Resolvi, subitamente, mudar o eixo da conversa em torno da mesa, que confesso, é das coisas que mais gosto de fazer: jogar conversa fora depois de harmonizar os pratos e os vinhos e vice-versa, algumas vezes, mantendo a vivacidade, pela sucessão dos cafés quentes que boas almas lembram de trazer na frequência certa. Anunciei então, “Quero lhes declarar que é ótima a sensação que tenho de estar vivendo meus 80 anos.”

Meu filho mais velho, certamente pensando que meus combalidos neurônios, por efeito das taças a mais do tinto, estivessem tropeçando uns nos outros (os maldosos dirão, um no outro), logo corrigiu: “Pai, por enquanto 79, você só vai completar 80 em maio”.

Eu, maldosamente, esperava pela correção e lembrei: “Na passagem do ano de 1940 para 1941 eu já existia, já tinha sido concebido em agosto ou setembro, portanto, estava naquela ocasião vivo, na barriga da sua avó.”

Pronto. A conversa dali em diante adentrou pelo direito ao aborto ser decidido pela mulher que tenha engravidado. O assunto estava quente, o parlamento argentino tinha aprovado, um dia antes, 30/12, projeto do governo que descriminalizava o aborto feito até a 14ª semana de gravidez. Lá, agora era lei. Na nossa mesa a conversa prosperou com opiniões variadas. A Argentina passou a ser o 67º país a ter o aborto legalizado.
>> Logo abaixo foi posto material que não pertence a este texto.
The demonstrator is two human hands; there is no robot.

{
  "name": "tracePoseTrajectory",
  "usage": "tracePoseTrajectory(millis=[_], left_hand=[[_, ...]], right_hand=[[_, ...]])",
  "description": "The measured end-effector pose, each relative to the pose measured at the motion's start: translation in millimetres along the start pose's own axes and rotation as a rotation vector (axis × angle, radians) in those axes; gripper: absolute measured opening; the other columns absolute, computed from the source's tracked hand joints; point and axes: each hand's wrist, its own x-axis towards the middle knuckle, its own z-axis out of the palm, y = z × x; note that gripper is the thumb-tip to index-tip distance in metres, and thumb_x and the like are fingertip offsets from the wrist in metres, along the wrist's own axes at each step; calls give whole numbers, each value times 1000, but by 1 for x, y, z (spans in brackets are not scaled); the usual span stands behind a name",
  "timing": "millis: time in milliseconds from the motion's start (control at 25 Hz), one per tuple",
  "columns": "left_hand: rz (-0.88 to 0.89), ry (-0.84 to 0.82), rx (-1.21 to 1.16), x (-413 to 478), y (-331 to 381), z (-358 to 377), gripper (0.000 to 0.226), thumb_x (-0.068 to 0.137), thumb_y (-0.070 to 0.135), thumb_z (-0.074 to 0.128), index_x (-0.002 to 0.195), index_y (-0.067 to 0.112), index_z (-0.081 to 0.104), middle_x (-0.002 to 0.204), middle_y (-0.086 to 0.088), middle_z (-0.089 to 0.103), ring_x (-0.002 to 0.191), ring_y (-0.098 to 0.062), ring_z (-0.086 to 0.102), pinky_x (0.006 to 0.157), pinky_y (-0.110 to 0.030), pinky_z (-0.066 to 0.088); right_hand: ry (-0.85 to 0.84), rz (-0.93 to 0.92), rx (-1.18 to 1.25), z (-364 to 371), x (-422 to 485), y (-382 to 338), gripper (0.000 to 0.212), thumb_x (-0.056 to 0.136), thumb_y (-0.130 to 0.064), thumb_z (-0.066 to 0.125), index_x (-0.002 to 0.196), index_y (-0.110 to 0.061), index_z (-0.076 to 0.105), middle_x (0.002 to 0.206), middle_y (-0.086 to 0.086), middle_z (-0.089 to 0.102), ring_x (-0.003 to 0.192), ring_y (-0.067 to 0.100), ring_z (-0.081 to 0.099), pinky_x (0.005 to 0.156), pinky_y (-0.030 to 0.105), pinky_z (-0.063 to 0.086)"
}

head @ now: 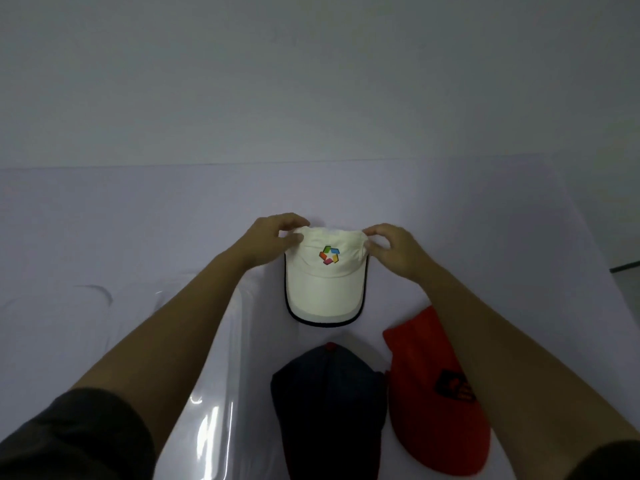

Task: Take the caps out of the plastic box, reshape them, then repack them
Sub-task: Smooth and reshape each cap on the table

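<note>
A white cap (323, 289) with a multicoloured logo and a dark-edged brim lies on the white table, brim toward me. My left hand (273, 237) pinches the crown's left back corner. My right hand (391, 247) pinches its right back corner. A dark navy cap (329, 407) lies nearer to me. Beside it on the right rests a red cap (433, 403) with a dark logo, partly under my right forearm. The clear plastic box (207, 420) sits at the left under my left forearm; its inside is hard to make out.
The white table (138, 220) runs back to a plain white wall (311, 81). The table's right edge (602, 271) falls away at the far right.
</note>
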Motion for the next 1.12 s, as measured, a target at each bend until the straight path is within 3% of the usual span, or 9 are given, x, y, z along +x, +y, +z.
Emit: tracePoseTrajectory(millis=[160,400,520,640,680,760,920,1000,1120], left_hand=[[32,40,142,1,-8,-9,16,91,14,56,105,9,62,107,-8,66,99,-22,60,83,-25,44],[69,128,223,-11,5,-10,33,93,12,53,125,7,55,127,-11,60,113,-24,57,93,-26,41],[99,239,185,-38,26,-14,35,94,15,51,128,7,54,128,-11,59,113,-22,58,95,-24,41],[96,205,114,-82,44,-8,33,95,22,50,125,11,57,124,-6,62,108,-15,59,90,-19,41],[71,169,85,-98,47,-3,33,95,25,50,125,13,58,123,-3,63,108,-12,59,89,-18,40],[-5,61,54,-128,48,10,36,94,32,50,126,18,56,125,-1,62,112,-12,58,90,-17,39],[-217,-240,110,-181,50,40,75,86,45,57,146,15,23,149,-8,35,131,-22,43,101,-30,37],[-320,-281,88,-198,51,57,95,81,45,65,148,11,7,155,-10,21,139,-26,30,108,-36,31],[-482,-201,-238,-212,49,82,111,75,31,76,147,11,-6,153,-13,24,136,-29,34,106,-38,35]], right_hand=[[106,-108,-393,-3,3,3,26,89,-30,60,104,-11,67,109,6,67,105,29,57,88,42,44],[76,-171,-264,-1,-7,-10,44,88,-32,57,127,-12,55,126,9,59,116,30,52,101,44,39],[154,-293,-223,-9,-27,-27,42,88,-27,53,125,-7,56,121,12,61,112,29,55,100,35,38],[156,-362,-110,-8,-73,-48,28,91,-14,56,116,-4,61,108,11,66,96,17,61,88,13,43],[114,-336,-71,-4,-91,-52,26,92,-14,57,115,-4,62,104,9,67,91,13,61,84,9,44],[-48,-180,-29,3,-129,-57,31,90,-20,60,118,-8,59,104,5,66,91,10,60,88,20,50],[-433,194,-149,18,-185,-54,90,70,-41,78,141,-12,31,138,9,47,119,21,51,98,32,46],[-451,245,-181,34,-200,-53,105,65,-40,83,144,-8,23,145,11,39,128,25,45,101,34,43],[-327,259,-157,63,-215,-49,107,60,-36,86,142,-6,23,143,13,38,127,27,43,102,39,43]])
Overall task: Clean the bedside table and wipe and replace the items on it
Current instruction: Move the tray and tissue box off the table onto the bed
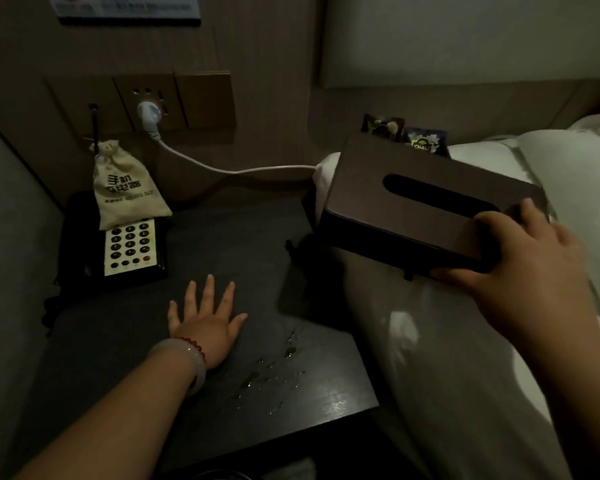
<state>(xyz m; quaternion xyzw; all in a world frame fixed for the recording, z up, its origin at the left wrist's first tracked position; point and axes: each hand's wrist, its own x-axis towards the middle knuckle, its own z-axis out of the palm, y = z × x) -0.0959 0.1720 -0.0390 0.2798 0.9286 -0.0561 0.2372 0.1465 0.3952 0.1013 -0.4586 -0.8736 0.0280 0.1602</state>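
Note:
The dark bedside table (222, 258) fills the middle of the head view, with wet drops (278, 362) on its near right part. My left hand (205, 317) lies flat on the tabletop, fingers spread. My right hand (520, 268) grips the near end of a brown tissue box (413, 199), thumb on its side and fingers over the top, and holds it tilted over the bed edge to the right of the table. A black telephone (129, 251) with a white keypad sits at the table's back left. A beige drawstring bag (125, 185) leans on it.
A white cable (229, 168) runs from a plug in the wall socket panel (149, 112) toward the bed. Two tea sachets (406, 133) stand behind the tissue box. White bedding (534, 174) and a grey bed side (430, 358) lie right. A dark flat item (309, 289) overhangs the table's right edge.

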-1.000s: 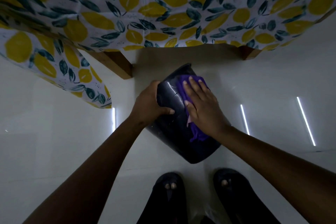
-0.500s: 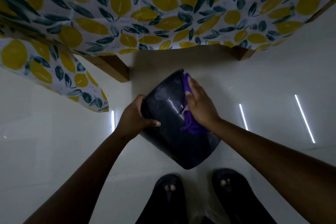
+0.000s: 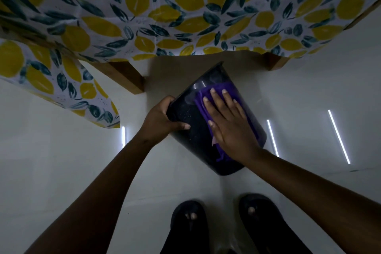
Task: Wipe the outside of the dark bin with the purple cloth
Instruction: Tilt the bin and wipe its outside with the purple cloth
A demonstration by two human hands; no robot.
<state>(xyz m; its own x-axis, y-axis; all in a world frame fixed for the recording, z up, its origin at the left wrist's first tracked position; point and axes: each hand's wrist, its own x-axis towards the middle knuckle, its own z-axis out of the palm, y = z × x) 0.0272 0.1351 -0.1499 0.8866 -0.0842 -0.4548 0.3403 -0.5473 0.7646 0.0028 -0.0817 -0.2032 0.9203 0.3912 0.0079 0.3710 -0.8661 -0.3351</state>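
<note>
- Right hand (image 3: pixel 227 123): laid flat, fingers spread, palm pressing the purple cloth (image 3: pixel 203 107) against the upward-facing side of the dark bin (image 3: pixel 186 113). Half a second earlier the hand was cupped over the bin's right flank near the rim; it is now returned to the broad top face, much as it lay a second ago.
- Left hand (image 3: pixel 159 120): closed around the bin's left edge, thumb laid across the near face, the bin being held off the floor (image 3: pixel 61 171) and tilted, with one end towards the table and the other towards the feet.
- Purple cloth: trapped between palm and bin wall, a loose end hanging out below the wrist.
- Dark bin: held in front of the body, above the pale floor, just short of the wooden table leg (image 3: pixel 125 76); fine specks are visible on the uncovered left face.
- Patterned tablecloth (image 3: pixel 144 16): hung over the table beyond, well apart from the bin.
- Assessment: a back-and-forth stroke over top and right side is judged to be in progress; the speckled left face, under the holding hand, is probably not yet wiped, so a turn of the bin or a regrip is likely needed.
</note>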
Sem nenhuma recriminação às mulheres que resolvem interromper uma gravidez, quero saudar aqui todas as mulheres, como minha mãe, que em períodos de incertezas, como aquele, com guerras, pandemias, crises econômicas globais ou pessoais resolveram ir adiante.

A vida tem duas pontas, o nascimento e a morte. É minha crença que a Vida é o fenômeno Universal mais importante. Também acredito que uma vida individual merece todo respeito, reverência e proteção, mas não deve ser mantida a qualquer custo, se contrariando o desejo legítimo de quem a frui. Refiro-me aqui à eutanásia.

Ainda no primeiro mês deste ano o parlamento português aprovou o projeto de lei que descriminaliza a eutanásia, que, como esclarece o próprio texto “é a antecipação da morte por decisão da própria pessoa, maior, em situação de sofrimento extremo, com lesão definitiva, de gravidade extrema, de acordo com o consenso científico, ou doença incurável e fatal, quando praticada ou ajudada por profissionais de saúde”. O projeto aprovado pelo legislativo seguiu para o Presidente da República portuguesa que poderá, caso o promulgue, transformar a eutanásia em lei. Neste caso Portugal será o 4º país da Europa a admitir a morte assistida como procedimento legal. Note-se que em Portugal o aborto é legal, dentro de certos parâmetros.

Como, aliás, todos os leitores desta crônica, sou sobrevivente pela escolha de minha mãe, ou de meus pais, pelo não aborto, pois este, mesmo ilegal, nunca deixou de ser feito no país.

Ao me aproximar da outra ponta da vida, tomei dentro do possível e do legal minhas providencias, fiz o Testamento Vital, pelo qual ficou assentado que não quero que me sejam aplicados procedimentos médicos, cujos objetivos sejam apenas o de protelar o desenlace quando inevitável. Está escrito assinado e registrado, na presença de testemunhas válidas.

Cabem aqui considerações entre as duas situações. Ambas tratam da interrupção da vida. No caso do aborto a decisão de vida-morte cabe à mãe, na suposição da não consciência daquele ser nos primeiros tempos da gestação, isto é, alguém, um outro, decide por aquela vida. E sessenta e sete países já legalizaram o procedimento e muitos outros estão em vias de fazê-lo.

O aborto encontra difundido apoio dos chamados movimentos progressistas. O pouco apoio dado à eutanásia merece reflexão. Aqui é o detentor da vida que renuncia à sua, tendo em vista as condições de sofrimento, de indignidade, de desesperança.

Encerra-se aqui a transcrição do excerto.